A) Em 30/09/2011 instaurado processo de execução fiscal com o nº ..... contra a sociedade P....., Lda. para cobrança de IRC, no valor €2.334,59 (cfr. fls. 29 a 32 dos autos);

B) Em 06/02/2013 a sociedade P....., Lda. foi declarada insolvente, por sentença, proferida no processo n.º 70/13.1TBOLH que correu termos no Tribunal Judicial de Olhão (cfr. fls. 55 a 61 dos autos);

C) A Oponente assinou diversos cheques da conta bancária na Caixa de crédito Agrícola de que era titular a devedora originária, emitidos em 30/07/2011; 30/08/2011; 30/09/2011 (cfr. fls. 68 dos autos);

D) Em 23/05/2013, foi proferido despacho de reversão contra a Oponente (cfr. fls. 114 dos autos);

E) Em 23/05/2013 foi emitida “Citação (Reversão)” junto com certidão de dívida onde consta como prazo limite de pagamento, o dia 07/09/2011 (cfr. fls. 111 a 113 dos autos);

F) A Oponente apresentou no Tribunal Judicial de Olhão, pedido de arrolamento dos bens que estavam no interior do estabelecimento comercial explorado pela sociedade devedora, cujo auto foi feito em 23/03/2012 (cfr. fls. 16 a 24 dos autos);

G) A sociedade devedora originária pagou rendimentos a I..... e à Oponente, durante os anos de 2009 e 2010 (cfr. fls. 51 a 54 dos autos);

H) A oponente ficou impedida de aceder ao estabelecimento da sociedade devedora originária, onde a mesma trabalhava, por I....., seu marido, durante o ano de 2011 (cfr. depoimento da testemunha);

I) A Oponente foi nomeada gerente desde a constituição da sociedade devedora originária – em 27/03/2009 – e bastava a intervenção de qualquer um dos gerentes para obrigar a sociedade (cfr. fls. 70 a 71 dos autos),

J) I..... é que pagava aos funcionários e em numerário, as compras aos fornecedores eram feitas por ele e as ordens de pagamento vinham dele, limitando-se a sua irmã, a preencher e assinar os cheques (cfr. depoimento da testemunha);

K) Durante o ano de 2011, a Oponente foi trabalhar para o Pingo Doce (cfr. depoimento da testemunha);

III-2. Factualidade não provada:

Não ficou provado que a Oponente ficou impedida de aceder ao estabelecimento da sociedade devedora originária, por I....., seu marido a partir de Abril de 2011.

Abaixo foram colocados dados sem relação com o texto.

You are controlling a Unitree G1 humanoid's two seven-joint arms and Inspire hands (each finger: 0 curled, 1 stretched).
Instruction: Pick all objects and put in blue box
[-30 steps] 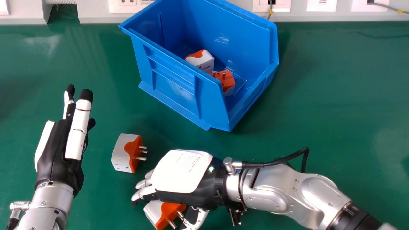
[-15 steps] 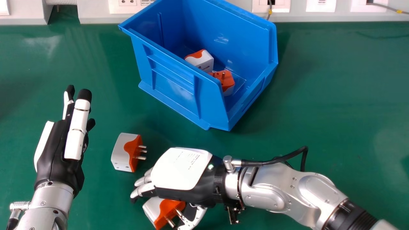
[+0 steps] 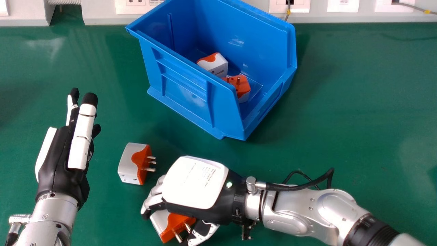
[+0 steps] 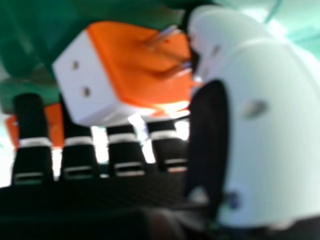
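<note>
At lower centre, a plug (image 3: 173,225) lay between the curled fingers and thumb of the right hand (image 3: 195,182). Its prongs (image 3: 177,236) faced the thumb.

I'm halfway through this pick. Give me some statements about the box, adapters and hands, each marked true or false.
1. Two adapters, one showing white and orange, one prongs up, lie inside the blue box. True.
2. The left hand is gripping an adapter. False: its fingers are straight and it holds nothing.
3. The right hand has an adapter between its fingers and thumb. True.
4. The table adapter between the hands has its prongs towards the left hand. False: they point away from it.
5. All the adapters are in the box. False: two are outside it.
</note>
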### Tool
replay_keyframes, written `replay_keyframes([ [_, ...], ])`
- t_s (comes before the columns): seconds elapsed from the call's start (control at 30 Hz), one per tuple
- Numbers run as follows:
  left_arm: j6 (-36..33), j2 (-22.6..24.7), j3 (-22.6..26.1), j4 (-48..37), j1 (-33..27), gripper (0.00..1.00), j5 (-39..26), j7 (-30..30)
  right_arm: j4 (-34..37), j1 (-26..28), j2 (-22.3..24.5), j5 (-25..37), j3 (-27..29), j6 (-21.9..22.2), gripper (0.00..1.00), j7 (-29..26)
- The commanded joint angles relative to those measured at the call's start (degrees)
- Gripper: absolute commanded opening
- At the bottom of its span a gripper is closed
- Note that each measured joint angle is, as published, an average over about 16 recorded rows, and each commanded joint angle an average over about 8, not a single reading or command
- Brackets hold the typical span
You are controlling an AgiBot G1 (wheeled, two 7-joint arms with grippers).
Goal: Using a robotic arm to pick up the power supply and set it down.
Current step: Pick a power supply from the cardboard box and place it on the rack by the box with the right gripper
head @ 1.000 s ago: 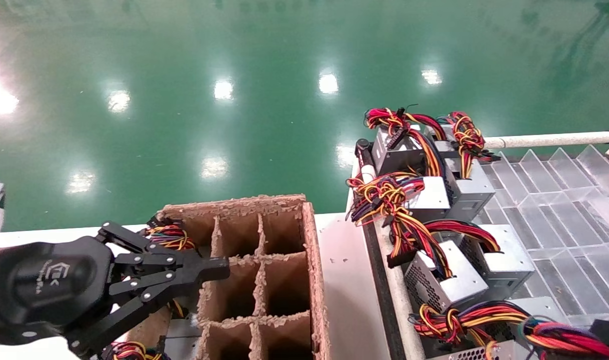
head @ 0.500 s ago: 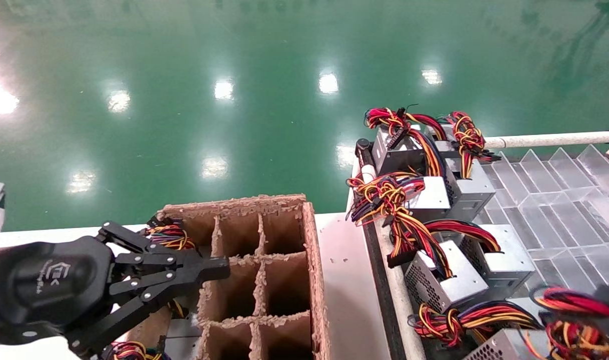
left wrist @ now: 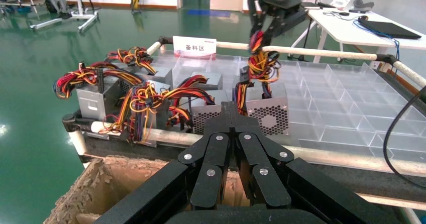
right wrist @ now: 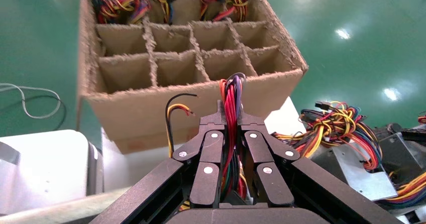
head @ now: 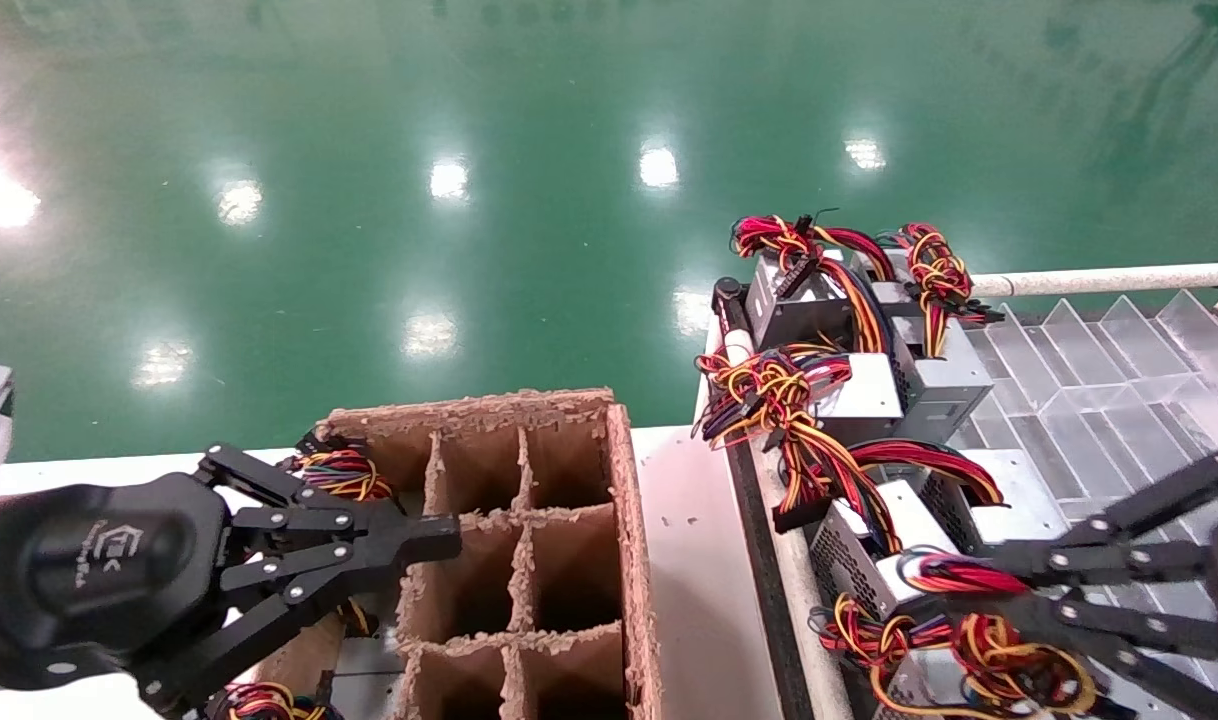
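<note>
Gripping only the wire bundle [right wrist: 230, 101], your right gripper [head: 954, 585] was clamped; you needed a slow, steady lift of the power supply [left wrist: 263, 114].

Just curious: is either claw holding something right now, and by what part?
The right gripper pinches a power supply by its wire bundle. The left gripper holds nothing.

Both claws matte black w/ scissor-style link bars & small silver screw heads at the pivots. Left claw [head: 424, 545] has a rounded black wrist housing w/ a faint grey logo; right claw [head: 954, 590] shows same bars & screws.
</note>
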State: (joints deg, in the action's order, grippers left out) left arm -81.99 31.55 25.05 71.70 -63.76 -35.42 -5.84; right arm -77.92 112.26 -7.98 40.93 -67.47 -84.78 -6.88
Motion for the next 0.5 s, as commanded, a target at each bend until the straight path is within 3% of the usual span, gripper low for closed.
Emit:
replay_keyframes([
  [0.03,0.0,0.0,0.0,0.0,0.0,0.00,0.0,0.0,0.0,-0.5,-0.8,0.4,-0.4,1.1,0.00,0.5],
  [0.23,0.0,0.0,0.0,0.0,0.0,0.00,0.0,0.0,0.0,-1.8,-2.3,0.7,-1.3,2.9,0.00,0.7],
  [0.47,0.0,0.0,0.0,0.0,0.0,0.00,0.0,0.0,0.0,-3.1,-3.0,0.3,-2.8,1.2,0.00,-1.3],
  [0.5,0.0,0.0,0.0,0.0,0.0,0.00,0.0,0.0,0.0,-3.1,-3.0,0.4,-2.9,0.9,0.05,-1.8],
])
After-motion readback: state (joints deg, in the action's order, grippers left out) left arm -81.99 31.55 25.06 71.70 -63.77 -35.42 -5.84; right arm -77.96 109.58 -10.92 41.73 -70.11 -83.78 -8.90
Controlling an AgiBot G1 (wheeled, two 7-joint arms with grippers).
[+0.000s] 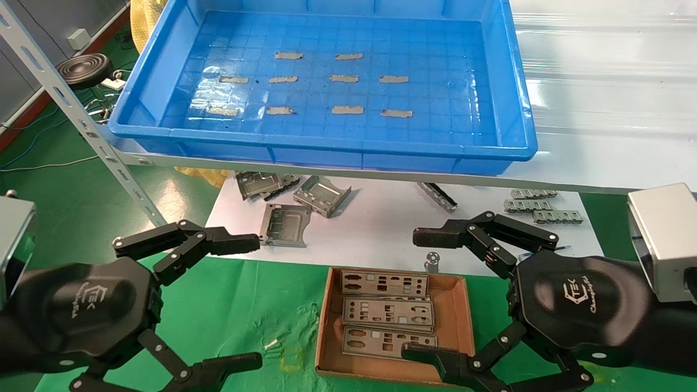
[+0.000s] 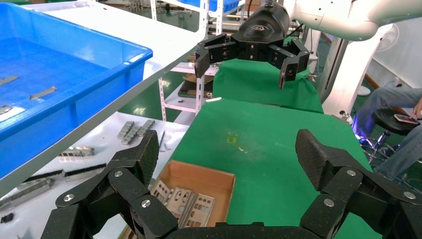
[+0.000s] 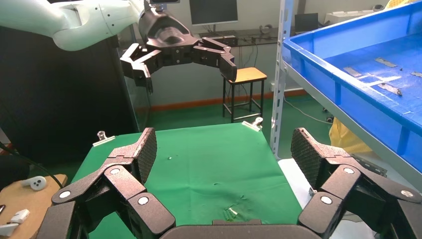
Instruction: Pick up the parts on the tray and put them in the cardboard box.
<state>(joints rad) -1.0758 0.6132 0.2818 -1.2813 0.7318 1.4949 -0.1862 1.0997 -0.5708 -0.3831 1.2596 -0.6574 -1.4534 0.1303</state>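
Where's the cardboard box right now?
Head view: the cardboard box sits low centre on the green cloth, between the open left gripper and right gripper, holding three parts.

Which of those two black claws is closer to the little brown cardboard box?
The right. The right gripper hangs open right at the cardboard box, one finger over its near right corner. The left gripper hovers open over the green cloth, clear of the box's left side.

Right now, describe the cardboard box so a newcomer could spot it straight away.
Start from the big blue tray on the shelf, then drop to the green cloth in front of it, between the left gripper and right gripper. The cardboard box lies there: small, shallow, brown, and the only container holding silver punched plates.
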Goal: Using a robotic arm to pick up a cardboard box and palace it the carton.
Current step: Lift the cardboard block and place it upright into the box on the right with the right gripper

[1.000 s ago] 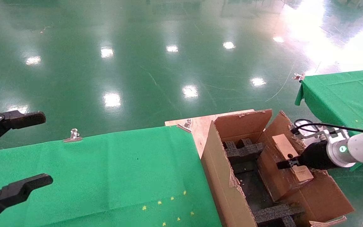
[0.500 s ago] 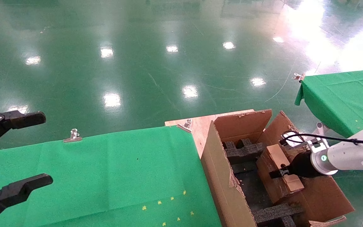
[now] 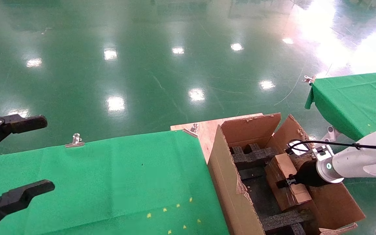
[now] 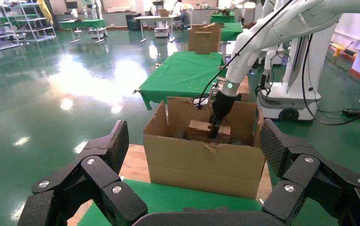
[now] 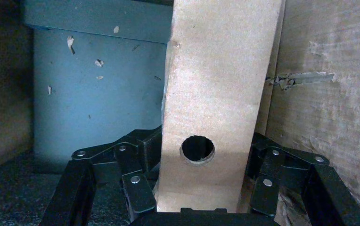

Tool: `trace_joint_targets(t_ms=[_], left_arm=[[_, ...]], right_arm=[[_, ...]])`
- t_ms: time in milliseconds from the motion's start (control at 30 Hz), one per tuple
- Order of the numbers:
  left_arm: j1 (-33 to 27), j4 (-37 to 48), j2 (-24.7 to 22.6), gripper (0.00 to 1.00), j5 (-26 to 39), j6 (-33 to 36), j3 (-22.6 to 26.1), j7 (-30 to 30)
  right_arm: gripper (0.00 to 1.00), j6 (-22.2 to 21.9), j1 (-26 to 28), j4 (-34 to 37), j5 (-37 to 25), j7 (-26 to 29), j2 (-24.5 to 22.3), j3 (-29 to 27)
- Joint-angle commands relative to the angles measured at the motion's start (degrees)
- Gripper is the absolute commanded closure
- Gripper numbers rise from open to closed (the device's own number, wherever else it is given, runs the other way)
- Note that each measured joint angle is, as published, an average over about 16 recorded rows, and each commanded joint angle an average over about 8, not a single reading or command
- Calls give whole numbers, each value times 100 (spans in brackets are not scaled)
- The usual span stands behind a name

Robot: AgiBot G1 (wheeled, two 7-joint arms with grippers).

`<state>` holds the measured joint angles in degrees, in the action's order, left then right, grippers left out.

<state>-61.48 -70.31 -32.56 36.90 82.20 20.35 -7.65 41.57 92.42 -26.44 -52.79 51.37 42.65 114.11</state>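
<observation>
The robotic arm (image 3: 361, 160) is my white right arm, reaching into the large carton (image 3: 230, 182) at the lower right. Its gripper (image 3: 284, 183) is shut on the small cardboard box (image 3: 284, 169), holding it inside the carton beside the right wall, above the black foam inserts (image 3: 253, 156). In the right wrist view the box (image 5: 220, 94) stands between the fingers (image 5: 140, 188), its round hole facing the camera. The left wrist view shows the carton (image 4: 201, 165), the box (image 4: 201, 128) and the right arm (image 4: 244, 61) from afar. My left gripper (image 3: 15, 163) hangs open at the left edge.
A table under a green cloth (image 3: 109, 182) lies left of the carton, with metal clips (image 3: 76, 140) on its far edge. A bare wooden board (image 3: 204, 130) shows behind the carton. A second green table (image 3: 354, 101) stands at the right. Shiny green floor lies beyond.
My right gripper has moved the cardboard box down and to the left, deeper into the carton. The left arm has not moved.
</observation>
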Motion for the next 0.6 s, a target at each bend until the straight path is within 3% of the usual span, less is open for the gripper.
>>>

Não se provaram quaisquer outros factos passíveis de afectar a decisão de mérito, em face das possíveis soluções de direito, e que, por conseguinte, importe registar como não provados.

“Fundamentação do julgamento:

Quanto aos factos provados a convicção do Tribunal fundou-se na documentação junta com os articulados, cuja veracidade não foi posta em causa e ainda no depoimento da testemunha, que não obstante ser irmão da Oponente, depôs com conhecimento dos factos atento o facto de ter sido TOC na sociedade devedora originária.

Relevou o seu depoimento, que foi claro e coerente, quanto às funções da Oponente na sociedade originária, tendo afirmado que a irmã, era quase uma administrativa, que servia ao balcão e às mesas. O Sr. I..... é que pagava aos funcionários e em numerário, as compras aos fornecedores eram feitas por ele e as ordens de pagamento vinham dele, limitando-se a sua irmã, a preencher e assinar os cheques, pois o mesmo não tinha conhecimentos suficientes para preencher um cheque, dava muitos erros de escrita. Mais referiu que no início de 2011, talvez em Abril, a Oponente e o Sr. I....., desentenderam-se, tendo esta sido expulsa do estabelecimento à força, o que originou uma queixa na polícia e um pedido de arrolamento dos bens que estavam no interior do mesmo, já que o Sr. I..... lhe retirou as chaves da sede e mudou a chave da fechadura de outro estabelecimento que também tinham, impedindo a Oponente de entrar.

Quanto aos factos não provados, tal resultou da contradição de datas, pois enquanto a testemunha refere que a partir início de 2011 a Oponente deixou de ter acesso ao estabelecimento, consta dos autos, a assinatura de cheques pela Oponente em Julho, Agosto e Setembro de 2011 e a mesma, na p.i., refere Abril de 2011. Acresce que resulta do depoimento da testemunha, que deixou de ser TOC na empresa em Dezembro de 2010 e que não assistiu à expulsão da Oponente do estabelecimento.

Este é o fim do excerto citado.